Christopher Stuart, Katharine Pryor Associate Professor of English (Ph.D., University of Connecticut), teaches UHON 101 and 102, the freshman humanities sequence, and American literature. Dr. Stuart has been named Outstanding Teacher by The University of Tenessee National Alumni Association. His current research focuses on the period of American Realism, and especially on the role of death anxiety in the works of Henry James.

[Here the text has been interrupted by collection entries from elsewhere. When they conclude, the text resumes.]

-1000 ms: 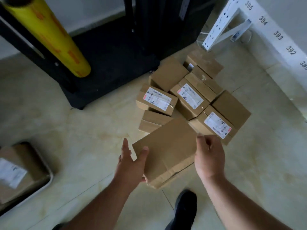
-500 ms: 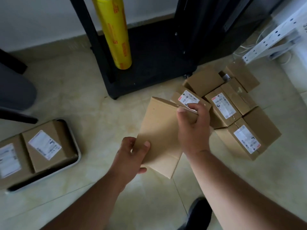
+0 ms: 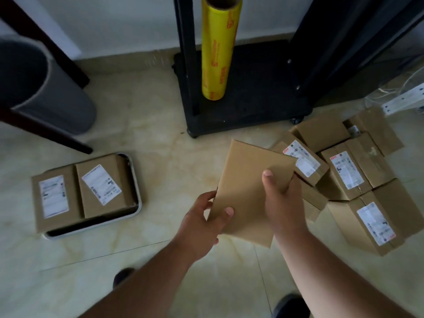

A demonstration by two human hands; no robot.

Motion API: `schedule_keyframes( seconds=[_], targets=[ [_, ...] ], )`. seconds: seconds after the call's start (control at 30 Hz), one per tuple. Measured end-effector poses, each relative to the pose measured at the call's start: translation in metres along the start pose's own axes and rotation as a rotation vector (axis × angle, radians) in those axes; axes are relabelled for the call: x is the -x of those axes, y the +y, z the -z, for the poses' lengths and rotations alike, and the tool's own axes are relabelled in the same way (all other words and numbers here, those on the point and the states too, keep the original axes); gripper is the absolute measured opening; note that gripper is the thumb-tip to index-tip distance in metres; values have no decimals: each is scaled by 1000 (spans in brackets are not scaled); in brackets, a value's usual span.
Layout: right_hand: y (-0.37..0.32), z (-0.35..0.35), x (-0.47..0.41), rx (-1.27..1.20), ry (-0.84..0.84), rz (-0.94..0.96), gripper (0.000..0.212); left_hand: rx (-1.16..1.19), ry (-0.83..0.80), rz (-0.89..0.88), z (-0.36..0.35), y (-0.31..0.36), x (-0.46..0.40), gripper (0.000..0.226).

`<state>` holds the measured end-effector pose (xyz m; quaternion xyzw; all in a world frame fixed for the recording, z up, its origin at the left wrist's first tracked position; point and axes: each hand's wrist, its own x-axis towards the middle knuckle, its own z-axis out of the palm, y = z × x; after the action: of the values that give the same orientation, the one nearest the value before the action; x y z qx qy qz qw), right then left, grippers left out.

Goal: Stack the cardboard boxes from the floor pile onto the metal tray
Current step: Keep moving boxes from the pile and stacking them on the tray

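Note:
A plain brown cardboard box (image 3: 244,180) is held up above the floor, its unlabelled face toward me. My left hand (image 3: 202,222) grips its lower left edge, thumb on top. My right hand (image 3: 283,200) clasps its right side, thumb across the face. The floor pile (image 3: 353,171) of several cardboard boxes, some with white labels, lies to the right. At the left, the metal tray (image 3: 135,180) holds two labelled boxes (image 3: 78,191) side by side; the left one overhangs the tray's edge.
A black wheeled stand (image 3: 247,106) with a yellow film roll (image 3: 218,49) stands behind the held box. A grey bin (image 3: 46,88) and dark table legs sit at the upper left. My shoes (image 3: 291,305) show at the bottom. A white bracket (image 3: 406,99) is at far right.
The box has come up off the pile and been carried left while my view swung left. The tray with its two boxes has come fully into view.

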<state>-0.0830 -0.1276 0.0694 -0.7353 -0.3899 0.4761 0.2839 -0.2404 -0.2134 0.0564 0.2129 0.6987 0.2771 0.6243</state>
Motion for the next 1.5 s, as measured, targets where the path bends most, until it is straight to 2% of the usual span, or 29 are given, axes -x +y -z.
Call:
schedule_keyframes(
  seconds=[0.13, 0.4, 0.53, 0.67, 0.8, 0.93, 1.1, 1.13, 1.2, 1.23, 1.37, 1.5],
  targets=[
    [5, -23, 21, 71, -107, -36, 65, 54, 69, 30, 19, -9, 3, 49],
    [10, -82, 61, 183, -246, -40, 44, 100, 172, 58, 85, -31, 12, 38],
    [2, -128, 82, 260, -349, 14, 38, 107, 222, 74, 132, -46, 20, 42],
    [-2, -178, 105, 337, -396, 41, 38, 108, 301, 110, 178, -64, 28, 58],
    [-4, -222, 130, 375, -459, 19, 40, 143, 386, 141, 221, -79, 39, 46],
    [-3, -264, 154, 394, -581, 26, 32, 184, 440, 160, 268, -102, 49, 47],
    [0, -321, 180, 432, -669, 1, 56, 112, 517, 171, 324, -132, 54, 55],
    [-1, -331, 185, 440, -681, -32, 52, 90, 527, 178, 335, -137, 54, 55],
    [-1, -351, 193, 463, -689, -75, 26, 29, 550, 184, 357, -147, 51, 62],
    [-1, -361, 196, 448, -686, -89, 22, 4, 563, 182, 367, -151, 49, 66],
    [4, -403, 212, 463, -713, -78, 37, 35, 580, 184, 407, -165, 37, 52],
    [22, -443, 226, 522, -740, 2, 53, 57, 598, 192, 444, -189, 23, 55]
  ],
)
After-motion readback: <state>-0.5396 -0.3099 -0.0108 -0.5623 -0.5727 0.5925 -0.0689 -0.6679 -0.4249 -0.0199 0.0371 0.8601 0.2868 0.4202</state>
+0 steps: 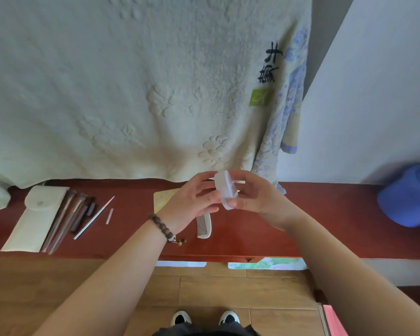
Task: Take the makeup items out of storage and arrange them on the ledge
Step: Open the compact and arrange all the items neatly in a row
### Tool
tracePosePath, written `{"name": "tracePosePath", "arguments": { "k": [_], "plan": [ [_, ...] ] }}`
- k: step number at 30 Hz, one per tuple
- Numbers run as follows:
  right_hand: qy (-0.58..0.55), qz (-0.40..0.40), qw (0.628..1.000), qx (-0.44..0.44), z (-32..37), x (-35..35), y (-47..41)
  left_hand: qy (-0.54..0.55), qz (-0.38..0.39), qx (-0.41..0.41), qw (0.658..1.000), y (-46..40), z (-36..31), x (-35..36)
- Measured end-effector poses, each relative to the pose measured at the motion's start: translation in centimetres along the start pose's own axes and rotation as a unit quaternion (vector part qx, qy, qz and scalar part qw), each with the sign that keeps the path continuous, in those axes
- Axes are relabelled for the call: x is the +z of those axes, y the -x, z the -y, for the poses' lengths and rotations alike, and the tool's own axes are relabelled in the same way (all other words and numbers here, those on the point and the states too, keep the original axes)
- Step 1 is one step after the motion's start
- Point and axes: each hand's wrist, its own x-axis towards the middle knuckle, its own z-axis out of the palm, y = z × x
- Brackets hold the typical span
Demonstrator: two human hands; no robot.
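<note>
While both hands are meeting above the ledge, these lines are telling how things are lying.

Ledge: the red-brown ledge (325, 226) is running across the view under a hanging cream blanket (131, 81).

Case: a small translucent white case (224, 190) is being held in the air above the ledge, between the two hands, its halves looking parted; what is inside is too blurred to tell.

Left hand: the left hand (192, 202) is curling its fingers against the case's left side, with a bead bracelet (161, 227) sitting on the wrist.

Right hand: the right hand (250, 195) is pinching the case from the right, thumb low at its bottom edge, fingers curled over the top.

Comb: a white comb (203, 225) is lying on the ledge just below the left hand, partly hidden by it.

Pouch: a cream pouch (34, 219) is lying flat at the ledge's left end, flap shut.

Brushes: several dark-handled brushes (73, 217) are lying side by side just right of the pouch, touching one another.

Thin tool: a slim metal tool (94, 218) is lying aslant right of the brushes, with a small pale strip (109, 216) just beside it.

Card: a yellow card (163, 198) is lying on the ledge behind the left hand, partly covered.

Cap: a blue cap (407, 195) is resting at the ledge's right end, well apart from the hands.

Floor: wooden boards are showing below, with two shoes (204, 317) at the bottom edge.
</note>
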Motion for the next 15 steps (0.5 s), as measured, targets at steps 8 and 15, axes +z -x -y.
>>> {"name": "tracePosePath", "arguments": {
  "k": [8, 15],
  "plan": [
    [0.065, -0.007, 0.998, -0.024, 2.1, 0.6, 0.3, 0.047, 0.034, 0.026, 0.998, 0.4, -1.8, 0.1],
    [0.077, -0.02, 0.996, -0.029, 2.8, 1.1, 0.6, 0.058, 0.072, 0.021, 0.996, 0.6, -2.1, -0.6]
  ]
}}
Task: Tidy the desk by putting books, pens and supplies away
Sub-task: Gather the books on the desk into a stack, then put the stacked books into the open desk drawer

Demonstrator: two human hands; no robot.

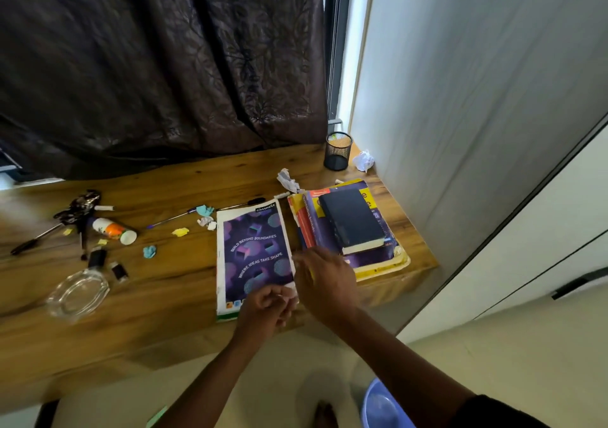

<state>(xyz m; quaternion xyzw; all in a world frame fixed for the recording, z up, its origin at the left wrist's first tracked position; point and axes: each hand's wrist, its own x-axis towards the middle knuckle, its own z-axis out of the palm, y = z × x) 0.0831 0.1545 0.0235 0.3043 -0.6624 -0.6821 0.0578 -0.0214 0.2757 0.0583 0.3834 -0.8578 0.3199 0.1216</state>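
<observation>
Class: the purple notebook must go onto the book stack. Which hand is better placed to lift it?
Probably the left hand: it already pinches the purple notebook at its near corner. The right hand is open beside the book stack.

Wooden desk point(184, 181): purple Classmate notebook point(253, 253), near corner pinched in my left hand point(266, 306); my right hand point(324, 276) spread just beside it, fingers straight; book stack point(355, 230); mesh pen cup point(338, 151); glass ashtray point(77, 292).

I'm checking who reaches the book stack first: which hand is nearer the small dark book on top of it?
Right. The right hand hovers at the stack's near edge, just below the small dark book. The left hand grips the purple notebook's near corner, farther away.
</observation>
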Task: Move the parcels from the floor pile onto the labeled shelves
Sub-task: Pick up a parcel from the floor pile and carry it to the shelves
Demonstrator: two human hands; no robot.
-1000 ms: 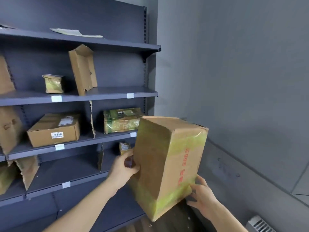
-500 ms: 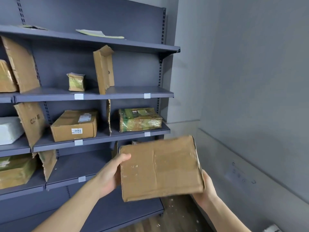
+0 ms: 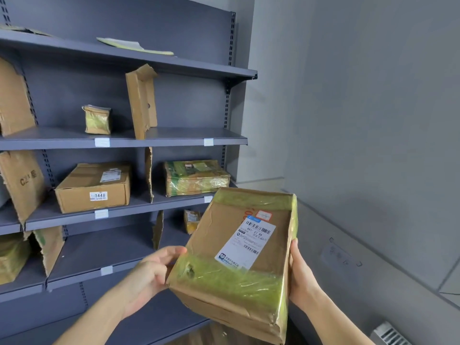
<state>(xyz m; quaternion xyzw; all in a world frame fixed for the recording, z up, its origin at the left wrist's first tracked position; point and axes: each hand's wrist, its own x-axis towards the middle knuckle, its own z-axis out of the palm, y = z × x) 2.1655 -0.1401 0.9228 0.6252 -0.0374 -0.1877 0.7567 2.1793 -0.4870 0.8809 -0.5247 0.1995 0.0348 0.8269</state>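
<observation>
A brown cardboard parcel wrapped in yellow-green tape is held between both hands in front of the grey shelving. Its face with a white shipping label is turned up toward me. My left hand grips its left edge and my right hand presses flat on its right side. Small white shelf labels are stuck on the shelf front edges. The floor pile is out of view.
Other parcels sit on the shelves: a box marked 0448, a green-taped flat parcel, a small taped box, a tiny parcel. Torn cardboard dividers stand between bays. A grey wall is on the right.
The parcel has been rotated in my hands from its plain brown face to the side bearing the shipping label. My view has shifted slightly to the left.
</observation>
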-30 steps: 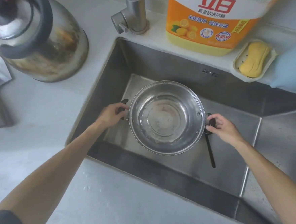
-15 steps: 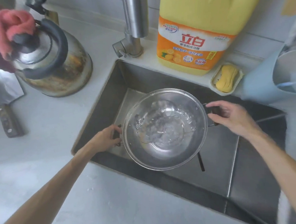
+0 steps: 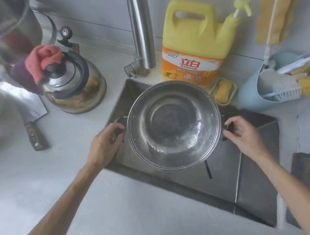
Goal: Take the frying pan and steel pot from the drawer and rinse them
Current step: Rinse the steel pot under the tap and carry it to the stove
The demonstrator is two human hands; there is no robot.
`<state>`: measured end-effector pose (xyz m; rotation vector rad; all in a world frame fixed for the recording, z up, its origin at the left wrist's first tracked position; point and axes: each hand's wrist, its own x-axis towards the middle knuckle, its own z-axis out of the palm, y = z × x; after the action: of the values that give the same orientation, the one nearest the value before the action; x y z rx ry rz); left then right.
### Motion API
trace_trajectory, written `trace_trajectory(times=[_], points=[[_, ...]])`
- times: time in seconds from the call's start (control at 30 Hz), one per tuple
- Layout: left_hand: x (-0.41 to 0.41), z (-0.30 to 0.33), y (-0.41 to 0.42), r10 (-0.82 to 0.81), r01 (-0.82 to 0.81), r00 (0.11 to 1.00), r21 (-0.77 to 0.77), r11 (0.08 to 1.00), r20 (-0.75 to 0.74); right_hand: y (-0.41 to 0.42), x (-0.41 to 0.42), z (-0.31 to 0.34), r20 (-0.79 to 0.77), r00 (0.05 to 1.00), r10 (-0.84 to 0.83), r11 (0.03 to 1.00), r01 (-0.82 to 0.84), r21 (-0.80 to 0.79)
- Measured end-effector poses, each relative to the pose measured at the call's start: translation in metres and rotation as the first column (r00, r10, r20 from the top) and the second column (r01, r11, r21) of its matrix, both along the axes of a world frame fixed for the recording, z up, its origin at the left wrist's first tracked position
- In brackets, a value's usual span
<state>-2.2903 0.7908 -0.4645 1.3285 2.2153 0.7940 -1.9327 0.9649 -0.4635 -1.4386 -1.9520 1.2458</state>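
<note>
A round, shiny steel pot point(image 3: 174, 125) with a little water pooled inside is held over the stainless steel sink point(image 3: 254, 180), in front of the tall steel tap point(image 3: 140, 26). The left hand point(image 3: 106, 141) curls round one side handle; the right hand point(image 3: 240, 129) pinches the other. The pot looks mid-rinse. A thin black handle point(image 3: 208, 170) pokes out beneath it, possibly the frying pan's; whether that pan is rinsed cannot be told.
</note>
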Motion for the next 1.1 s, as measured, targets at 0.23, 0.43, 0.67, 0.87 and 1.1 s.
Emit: trace_trajectory(times=[0.23, 0.43, 0.67, 0.87, 1.1], points=[[-0.005, 0.057, 0.017, -0.215, 0.213, 0.968, -0.034, 0.977, -0.130, -0.034, 0.020, -0.015, -0.059, 0.990, -0.126, 0.971, 0.111, -0.211], [0.009, 0.068, 0.023, -0.233, 0.230, 0.972, -0.088, 0.969, -0.035, -0.017, 0.048, 0.038, -0.064, 0.996, -0.054, 0.991, 0.046, -0.123], [0.035, 0.085, 0.037, -0.279, 0.280, 0.960, 0.079, 0.957, -0.025, 0.010, 0.063, 0.106, -0.119, 0.991, -0.058, 0.982, 0.078, 0.170], [0.037, 0.101, 0.046, -0.196, 0.290, 0.929, 0.290, 0.912, -0.314, 0.008, 0.076, 0.135, 0.074, 0.994, -0.080, 0.812, 0.022, 0.584], [0.041, 0.116, 0.049, -0.042, 0.410, 0.792, 0.479, 0.776, -0.609, -0.007, 0.095, 0.151, 0.093, 0.976, -0.195, 0.577, 0.037, 0.816]])
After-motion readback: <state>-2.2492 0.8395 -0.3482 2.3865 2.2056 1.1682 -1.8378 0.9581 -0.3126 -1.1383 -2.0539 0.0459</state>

Email: chris-stuart@utc.edu



Gavin Townsend, Professor of Art History (Ph.D., University of California-Santa Barbara), teaches UHON 104 - Introduction to Art. A recipient of the Student Government Association's Outstanding Professor Award, Dr. Townsend is a specialist in American architectural history.
Email: gavin-townsend@utc.edu



Paul Watson, UC Foundation Professor and Head of Psychology (Ph.D., University of Texas at Arlington), teaches UHON 315 - Origins of the Social Sciences. He has been named Outstanding Professor by the Student Government Association, and Outstanding Teacher by the University of Tennessee National Alumni Association. His current research interests center on the mental health consequences of religious commitment and on the nature of narcissism.